The Piper PA-31P Pressurized Navajo is a cabin-class, twin-engine pressurized piston aircraft and Piper’s first pressurized airplane, certificated under FAA Type Certificate A8EA and produced from 1970 to 1977. Roughly 259 airframes left the Lock Haven factory before the program was discontinued, making the P-Navajo one of the rarest large pistons in the modern used market.

Development began in January 1966 with a clear competitive target: deliver a pressurized cabin twin that could rival the Cessna 421 and Beech Duke at corporate altitudes while preserving the airstair, club-seating layout that the unpressurized PA-31 Navajo had popularized with charter operators. To get there, Piper specified the geared, turbocharged, fuel-injected Lycoming TIGO-541-E1A, rated at 425 hp per side at 20,000 ft, swinging 93.5 inch Hartzell three-blade feathering propellers. The resulting 850 hp total powerplant gave the P-Navajo class-leading climb (1,740 fpm sea-level best rate) and the structural margin for a 7,800 lb MTOW pressurized hull.

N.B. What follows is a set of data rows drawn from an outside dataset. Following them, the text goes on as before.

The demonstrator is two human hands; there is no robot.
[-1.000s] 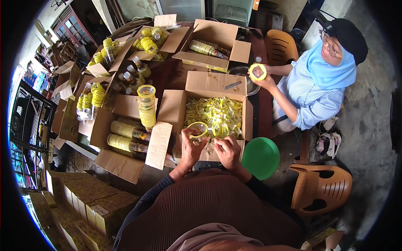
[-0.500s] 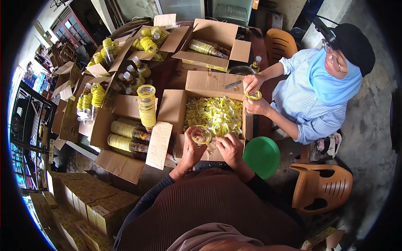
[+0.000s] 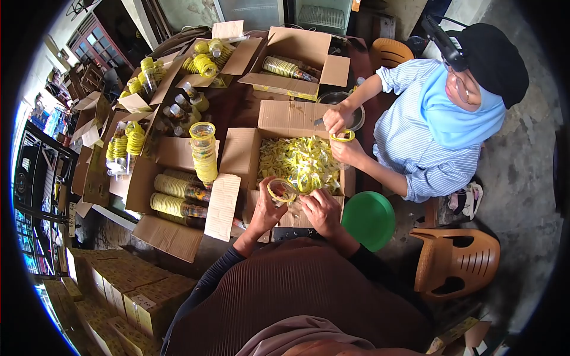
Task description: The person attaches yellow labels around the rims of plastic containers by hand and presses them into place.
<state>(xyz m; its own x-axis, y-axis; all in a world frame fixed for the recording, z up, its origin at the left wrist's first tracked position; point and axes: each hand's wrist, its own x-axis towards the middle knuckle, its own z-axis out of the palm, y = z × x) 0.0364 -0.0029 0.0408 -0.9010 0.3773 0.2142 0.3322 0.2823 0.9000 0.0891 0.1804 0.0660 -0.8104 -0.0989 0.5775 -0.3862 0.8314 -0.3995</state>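
Note:
My left hand [image 3: 265, 212] is wrapped around a clear plastic cup [image 3: 282, 191] with a yellow rim, its mouth tilted up toward me. Close beside it on the right, my right hand [image 3: 322, 212] has its fingers pinched together near the rim; what they hold, if anything, is too small to make out. Both hands are over the near flap of an open cardboard box [image 3: 242, 155]. Inside that box lies a heap of yellow and clear plastic strips [image 3: 300, 163], just beyond my fingers.
A tall stack of yellow-rimmed cups [image 3: 203, 151] stands left of the strips. Another box [image 3: 175, 234] holds cup stacks lying down. Across at the right, a co-worker [image 3: 427, 124] handles a yellow-rimmed piece near a knife [image 3: 319, 121]. A green round plastic item [image 3: 369, 221] and orange chair [image 3: 457, 261] are nearby.
My right hand has come closer to the cup, which is tilted differently. The co-worker's hands have moved left and now partly cover the knife. The whole view has shifted slightly.

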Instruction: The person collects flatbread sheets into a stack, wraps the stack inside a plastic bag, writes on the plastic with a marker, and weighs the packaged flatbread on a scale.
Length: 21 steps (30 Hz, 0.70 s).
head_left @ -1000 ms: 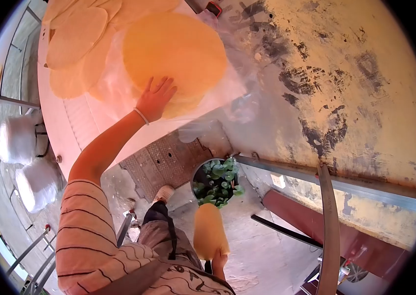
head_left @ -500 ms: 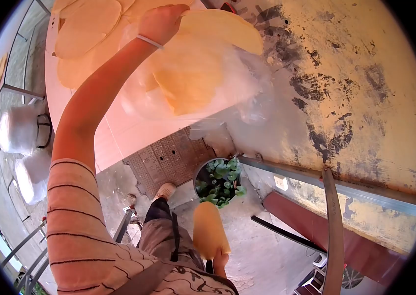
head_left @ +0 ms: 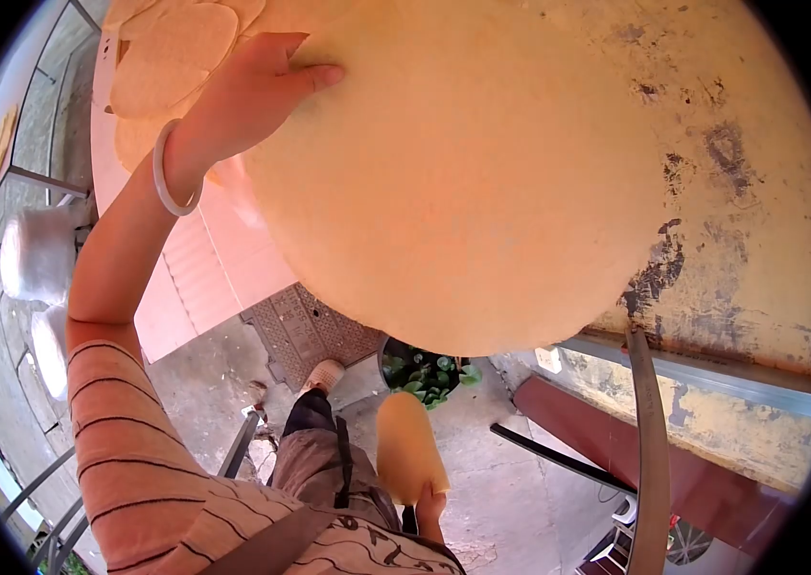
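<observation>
My left hand [head_left: 252, 96], with a pale bangle at the wrist, is closed on the left edge of a large thin round pale-yellow sheet [head_left: 463, 182]. The thumb lies over the sheet's face, and the other fingers are partly hidden. Held up close to my head, the sheet covers much of the table and some of the wall. Low in the view, my right hand [head_left: 432, 503] grips the lower end of a pale-yellow oval piece [head_left: 408, 446]. Several similar thin round sheets [head_left: 175, 57] lie overlapping on the pink table [head_left: 195, 287], left of the raised one.
A potted plant [head_left: 434, 379] stands on the floor beyond my foot, partly covered by the sheet. At left are plastic-wrapped stools [head_left: 36, 254]. Right, a peeling yellow wall [head_left: 731, 230], a metal rail [head_left: 712, 369] and a curved bar [head_left: 650, 450].
My left hand has pulled back toward me and left, lifting the round sheet off the table close to the camera. The clear plastic on the table is now hidden. My right hand is unchanged.
</observation>
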### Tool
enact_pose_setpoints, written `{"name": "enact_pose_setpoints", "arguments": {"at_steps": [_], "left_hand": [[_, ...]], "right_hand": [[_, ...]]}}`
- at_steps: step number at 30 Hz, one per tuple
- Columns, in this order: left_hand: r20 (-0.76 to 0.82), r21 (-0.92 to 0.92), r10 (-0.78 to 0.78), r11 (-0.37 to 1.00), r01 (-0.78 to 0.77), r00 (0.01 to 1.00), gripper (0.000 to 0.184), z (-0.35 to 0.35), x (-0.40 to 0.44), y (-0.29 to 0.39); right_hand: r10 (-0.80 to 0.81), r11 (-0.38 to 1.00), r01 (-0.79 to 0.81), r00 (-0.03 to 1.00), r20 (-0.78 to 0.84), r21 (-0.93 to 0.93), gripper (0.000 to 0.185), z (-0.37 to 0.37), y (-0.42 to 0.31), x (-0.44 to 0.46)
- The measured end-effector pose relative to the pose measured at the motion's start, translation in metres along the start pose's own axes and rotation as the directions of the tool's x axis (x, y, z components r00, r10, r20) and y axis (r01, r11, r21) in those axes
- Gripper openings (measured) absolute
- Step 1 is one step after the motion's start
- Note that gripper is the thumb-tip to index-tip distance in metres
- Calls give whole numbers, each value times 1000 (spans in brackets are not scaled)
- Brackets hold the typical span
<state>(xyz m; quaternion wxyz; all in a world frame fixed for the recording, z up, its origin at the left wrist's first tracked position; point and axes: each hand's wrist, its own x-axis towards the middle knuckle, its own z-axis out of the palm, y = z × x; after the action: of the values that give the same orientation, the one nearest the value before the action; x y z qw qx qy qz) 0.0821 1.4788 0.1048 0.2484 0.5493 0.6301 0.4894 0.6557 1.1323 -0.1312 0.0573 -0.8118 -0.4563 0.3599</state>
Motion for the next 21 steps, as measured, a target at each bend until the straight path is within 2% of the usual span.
{"name": "enact_pose_setpoints", "arguments": {"at_steps": [2,5,8,9,12,13,15,16,17,19,21], "left_hand": [[65,260,-29,966,11,997,21,2,11,-6],[42,576,-138,813,89,990,25,-6,34,7],[-167,698,95,714,49,981,24,-16,51,12],[-214,741,328,669,-66,920,18,-15,46,21],[-148,870,486,478,-120,861,21,-9,36,18],[-65,856,502,472,-210,863,29,-1,23,17],[58,814,520,469,-341,852,31,24,-3,5],[97,776,568,471,-419,818,22,38,-17,-5],[147,756,498,500,-422,854,24,50,-35,-11],[143,655,462,619,-434,875,29,70,-68,-17],[177,596,433,668,-447,884,30,90,-101,-35]], "right_hand": [[-49,998,50,998,-39,33,34,2,1,0],[-40,999,40,999,-26,25,35,-3,-3,-1],[-24,997,23,1000,-16,-78,35,-8,-4,-1],[-5,998,5,1000,-12,-59,35,-9,-4,-1],[36,999,-36,999,-5,-14,34,-8,-4,-2],[39,999,-39,999,-8,-5,34,-7,-3,-1],[51,999,-51,999,-12,9,34,-5,1,0],[60,998,-60,998,-13,12,34,-5,2,1],[68,998,-68,998,-15,15,34,-4,3,2],[51,998,-51,999,-16,24,34,-3,10,4],[45,999,-45,999,-14,28,34,-4,12,4]]}}
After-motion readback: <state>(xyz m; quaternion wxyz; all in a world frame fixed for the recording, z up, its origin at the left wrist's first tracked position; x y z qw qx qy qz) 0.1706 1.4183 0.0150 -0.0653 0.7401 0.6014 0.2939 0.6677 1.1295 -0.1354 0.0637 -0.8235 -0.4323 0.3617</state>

The pressurization system runs a 5.5 psi differential, the same value Piper would later carry forward to the Malibu and the PA-31T Cheyenne. That differential keeps a 5,000 ft cabin at FL200 and a 10,000 ft cabin at FL280, which is the operating altitude that justifies the airplane’s complexity. Cruise at high cabin altitudes returns 220 KIAS, equivalent to roughly 231 KTAS at FL200, with a still-air range with reserves of about 1,160 nm.

The trade-off was the TIGO-541 itself. The geared 540-series Lycoming proved fragile in service, originally certificated with an 800 hr TBO (later raised to 1,200 hr) and an overhaul cost that aviation media of the era flagged as the highest in the piston twin market. Production ended in 1977; in 1984 Piper attempted a redesign with the unpressurized PA-31P-350 Mojave, which kept the P-Navajo’s pressurized fuselage architecture but substituted the cheaper, more durable 350 hp TIO-540-V2AD.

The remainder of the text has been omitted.